All that is wanted is the line with "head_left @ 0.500" and each line after it to the end of the data below, set down exactly and without pictures.

DATASET EXTRACT →
* * * *

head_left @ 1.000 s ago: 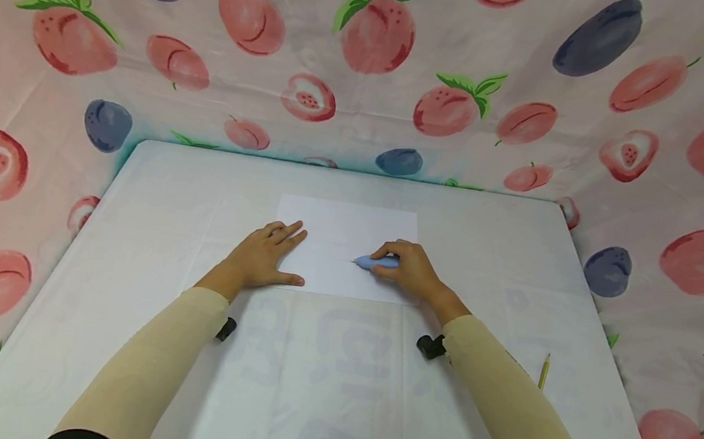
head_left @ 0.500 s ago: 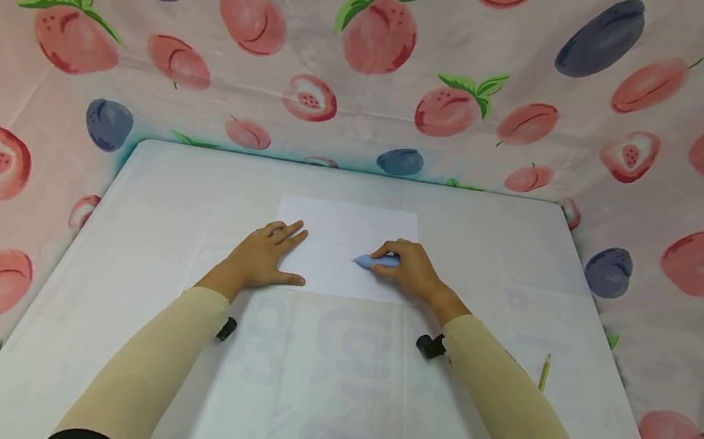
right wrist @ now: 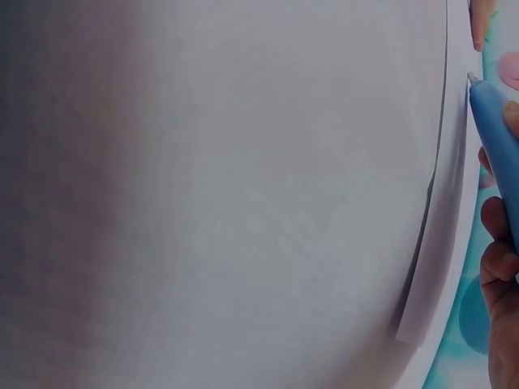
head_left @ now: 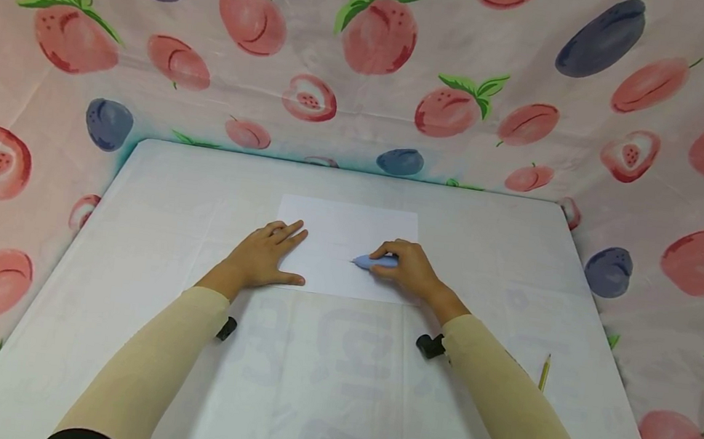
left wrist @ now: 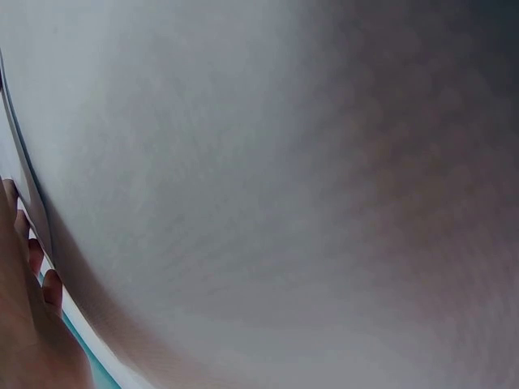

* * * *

TASK RESPONSE →
head_left @ 0.500 s ago: 
right wrist @ now: 
head_left @ now: 
left wrist @ now: 

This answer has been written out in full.